>>>>
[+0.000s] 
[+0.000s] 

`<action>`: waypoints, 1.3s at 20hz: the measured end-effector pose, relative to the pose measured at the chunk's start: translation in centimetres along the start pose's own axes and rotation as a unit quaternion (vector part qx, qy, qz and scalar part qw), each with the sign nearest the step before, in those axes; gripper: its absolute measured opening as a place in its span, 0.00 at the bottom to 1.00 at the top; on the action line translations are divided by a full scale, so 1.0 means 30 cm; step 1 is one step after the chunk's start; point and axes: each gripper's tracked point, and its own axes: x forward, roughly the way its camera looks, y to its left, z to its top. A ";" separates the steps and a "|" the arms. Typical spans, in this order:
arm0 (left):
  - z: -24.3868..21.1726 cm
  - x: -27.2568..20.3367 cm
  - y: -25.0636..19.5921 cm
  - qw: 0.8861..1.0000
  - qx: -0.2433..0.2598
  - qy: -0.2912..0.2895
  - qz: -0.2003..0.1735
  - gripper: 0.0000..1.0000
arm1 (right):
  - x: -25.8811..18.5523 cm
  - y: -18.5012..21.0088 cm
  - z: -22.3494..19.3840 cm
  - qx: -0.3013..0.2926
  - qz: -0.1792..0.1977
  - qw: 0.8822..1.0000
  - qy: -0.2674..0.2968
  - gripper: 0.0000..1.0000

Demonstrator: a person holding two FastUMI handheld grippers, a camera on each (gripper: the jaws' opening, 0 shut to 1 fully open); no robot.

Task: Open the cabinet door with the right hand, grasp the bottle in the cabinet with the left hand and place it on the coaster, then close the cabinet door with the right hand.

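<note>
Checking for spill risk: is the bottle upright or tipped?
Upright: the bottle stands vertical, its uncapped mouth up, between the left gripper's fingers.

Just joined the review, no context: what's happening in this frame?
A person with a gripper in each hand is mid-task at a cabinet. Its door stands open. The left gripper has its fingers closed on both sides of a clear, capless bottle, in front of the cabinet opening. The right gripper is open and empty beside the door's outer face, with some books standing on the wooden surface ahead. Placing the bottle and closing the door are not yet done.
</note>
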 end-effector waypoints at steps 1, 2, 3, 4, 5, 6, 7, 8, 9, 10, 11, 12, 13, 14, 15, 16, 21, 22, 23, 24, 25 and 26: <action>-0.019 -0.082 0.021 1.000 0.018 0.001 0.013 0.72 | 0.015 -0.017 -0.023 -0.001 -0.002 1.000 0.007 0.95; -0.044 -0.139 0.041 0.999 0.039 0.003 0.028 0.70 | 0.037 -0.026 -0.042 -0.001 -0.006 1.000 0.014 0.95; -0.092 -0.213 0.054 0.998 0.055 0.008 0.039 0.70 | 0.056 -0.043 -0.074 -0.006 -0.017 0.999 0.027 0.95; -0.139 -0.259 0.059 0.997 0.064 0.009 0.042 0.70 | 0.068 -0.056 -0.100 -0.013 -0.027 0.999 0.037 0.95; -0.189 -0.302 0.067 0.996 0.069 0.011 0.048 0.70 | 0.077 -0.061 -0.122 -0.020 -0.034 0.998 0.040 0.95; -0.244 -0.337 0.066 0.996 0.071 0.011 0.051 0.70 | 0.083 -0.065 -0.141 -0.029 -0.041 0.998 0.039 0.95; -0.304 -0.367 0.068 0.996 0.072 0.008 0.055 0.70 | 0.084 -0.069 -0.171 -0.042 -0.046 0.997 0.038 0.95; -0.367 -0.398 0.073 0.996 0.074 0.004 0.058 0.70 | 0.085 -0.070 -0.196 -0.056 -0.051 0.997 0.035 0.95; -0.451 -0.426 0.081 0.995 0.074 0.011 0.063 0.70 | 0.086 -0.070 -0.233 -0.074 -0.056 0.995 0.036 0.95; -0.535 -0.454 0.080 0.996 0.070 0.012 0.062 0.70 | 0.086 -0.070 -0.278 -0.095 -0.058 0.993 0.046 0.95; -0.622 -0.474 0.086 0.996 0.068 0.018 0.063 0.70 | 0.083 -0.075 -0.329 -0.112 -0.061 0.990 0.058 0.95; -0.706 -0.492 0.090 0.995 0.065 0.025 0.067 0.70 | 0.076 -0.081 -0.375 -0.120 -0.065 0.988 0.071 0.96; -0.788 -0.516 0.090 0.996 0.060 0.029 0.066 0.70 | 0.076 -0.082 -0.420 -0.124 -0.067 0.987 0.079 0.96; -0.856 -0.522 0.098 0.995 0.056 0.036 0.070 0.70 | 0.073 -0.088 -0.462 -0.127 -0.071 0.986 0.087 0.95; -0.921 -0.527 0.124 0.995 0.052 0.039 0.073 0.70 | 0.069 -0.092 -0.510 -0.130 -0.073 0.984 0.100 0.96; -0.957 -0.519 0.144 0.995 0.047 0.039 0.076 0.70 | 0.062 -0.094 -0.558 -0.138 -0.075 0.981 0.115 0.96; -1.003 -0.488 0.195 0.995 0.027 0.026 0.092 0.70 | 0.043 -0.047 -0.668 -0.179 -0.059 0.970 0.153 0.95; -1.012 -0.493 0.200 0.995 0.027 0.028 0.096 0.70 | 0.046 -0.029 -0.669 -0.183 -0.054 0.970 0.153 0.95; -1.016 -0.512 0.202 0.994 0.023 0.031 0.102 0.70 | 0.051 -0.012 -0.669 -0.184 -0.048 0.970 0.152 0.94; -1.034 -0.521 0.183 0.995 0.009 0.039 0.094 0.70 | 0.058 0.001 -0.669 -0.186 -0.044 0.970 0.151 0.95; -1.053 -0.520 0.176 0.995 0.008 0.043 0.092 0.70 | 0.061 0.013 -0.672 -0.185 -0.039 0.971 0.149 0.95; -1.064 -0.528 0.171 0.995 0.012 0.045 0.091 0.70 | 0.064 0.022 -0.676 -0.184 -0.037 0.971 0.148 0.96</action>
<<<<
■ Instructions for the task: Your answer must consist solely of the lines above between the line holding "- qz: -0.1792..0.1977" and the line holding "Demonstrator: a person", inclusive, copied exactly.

■ Answer to the problem:
  - qz: -0.1792..0.1977
  - qw: 0.8822..1.0000
  - qy: -0.2674..0.2968
  - gripper: 0.0000..1.0000

Demonstrator: a person holding two FastUMI handheld grippers, a camera on each (gripper: the jaws' opening, 0 shut to 1 fully open); no robot.

The exercise contains nothing more.